→ **EXERCISE PROMPT**
Taking the entries below, transcribe only the lines starting with the one with "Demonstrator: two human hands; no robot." and going on through the one with "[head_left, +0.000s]", exactly as written, without the pictures.

*** DATA EXTRACTS

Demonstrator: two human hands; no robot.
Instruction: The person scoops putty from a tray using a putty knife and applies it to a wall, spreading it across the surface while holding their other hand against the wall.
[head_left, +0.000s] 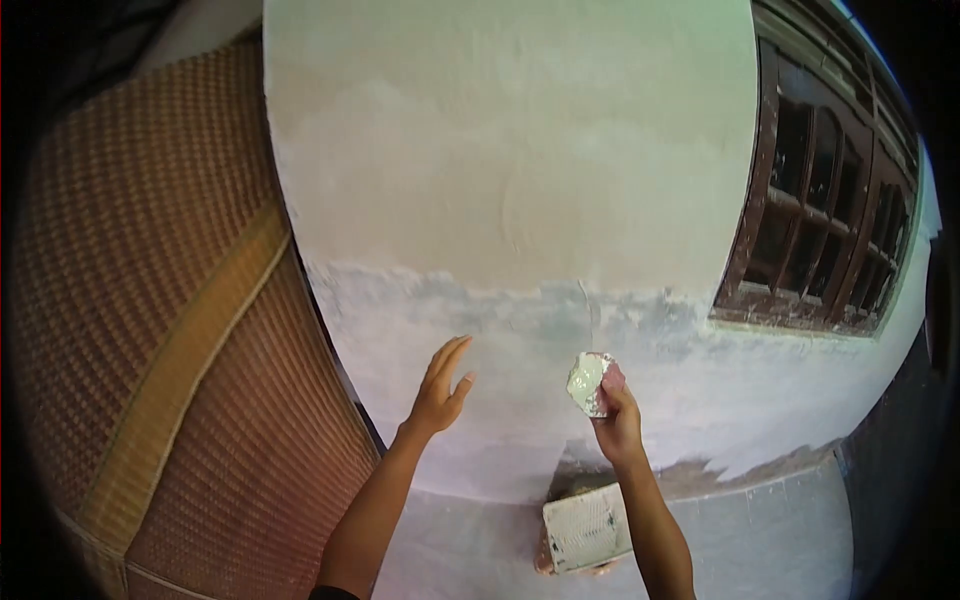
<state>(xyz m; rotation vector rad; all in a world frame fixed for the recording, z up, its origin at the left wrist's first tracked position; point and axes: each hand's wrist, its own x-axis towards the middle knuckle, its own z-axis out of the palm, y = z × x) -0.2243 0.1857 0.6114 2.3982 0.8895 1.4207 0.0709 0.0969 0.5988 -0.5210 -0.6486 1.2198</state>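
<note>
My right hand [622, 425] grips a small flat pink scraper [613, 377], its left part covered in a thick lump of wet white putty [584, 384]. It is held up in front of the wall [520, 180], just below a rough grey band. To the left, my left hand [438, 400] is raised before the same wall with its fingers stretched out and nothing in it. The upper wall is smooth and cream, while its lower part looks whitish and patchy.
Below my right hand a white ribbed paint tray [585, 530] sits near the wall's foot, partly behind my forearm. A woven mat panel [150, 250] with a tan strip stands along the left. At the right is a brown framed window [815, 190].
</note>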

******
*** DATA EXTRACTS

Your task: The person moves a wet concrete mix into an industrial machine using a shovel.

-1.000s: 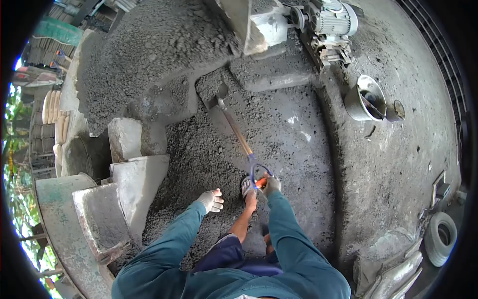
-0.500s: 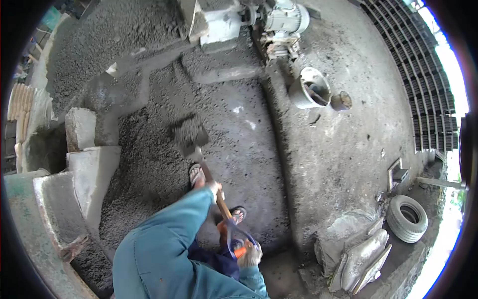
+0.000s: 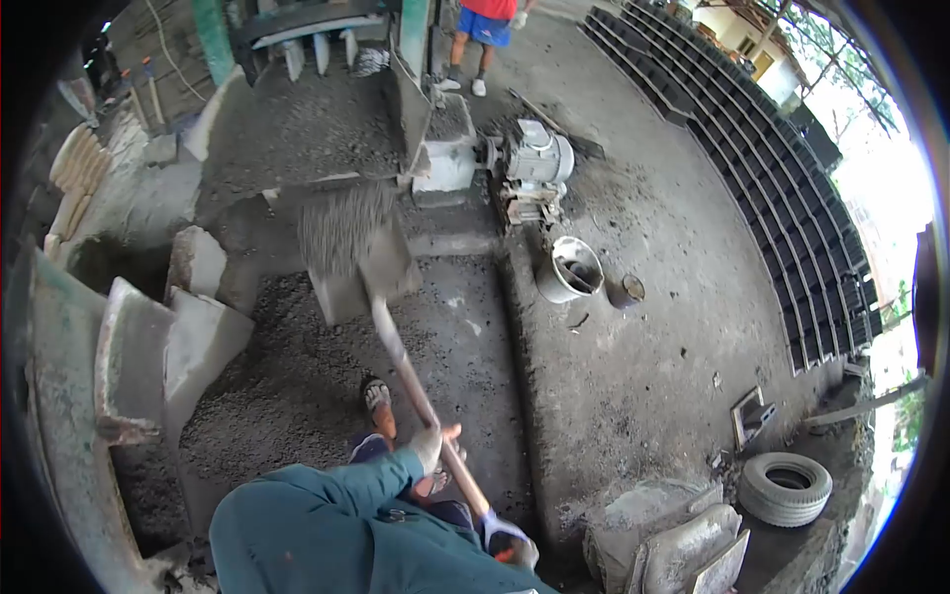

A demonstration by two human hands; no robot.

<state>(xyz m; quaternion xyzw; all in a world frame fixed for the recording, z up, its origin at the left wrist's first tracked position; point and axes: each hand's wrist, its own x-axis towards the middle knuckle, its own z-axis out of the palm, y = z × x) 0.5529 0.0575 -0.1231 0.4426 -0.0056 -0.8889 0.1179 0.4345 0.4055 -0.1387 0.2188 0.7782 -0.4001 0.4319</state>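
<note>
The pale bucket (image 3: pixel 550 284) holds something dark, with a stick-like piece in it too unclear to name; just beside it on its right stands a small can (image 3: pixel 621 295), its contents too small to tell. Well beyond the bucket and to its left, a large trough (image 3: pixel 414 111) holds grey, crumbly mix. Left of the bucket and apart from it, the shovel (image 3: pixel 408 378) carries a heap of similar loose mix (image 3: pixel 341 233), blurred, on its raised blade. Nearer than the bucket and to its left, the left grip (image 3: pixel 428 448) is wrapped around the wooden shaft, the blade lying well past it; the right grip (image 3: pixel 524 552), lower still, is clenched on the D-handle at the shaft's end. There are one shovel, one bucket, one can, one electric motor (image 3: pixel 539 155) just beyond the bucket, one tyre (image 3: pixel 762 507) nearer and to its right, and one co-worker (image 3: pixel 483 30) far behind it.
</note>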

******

→ **EXPECTED ANSWER**
Demonstrator: two human hands; no robot.
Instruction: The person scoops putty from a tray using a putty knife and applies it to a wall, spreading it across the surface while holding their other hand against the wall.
[head_left, +0.000s] 

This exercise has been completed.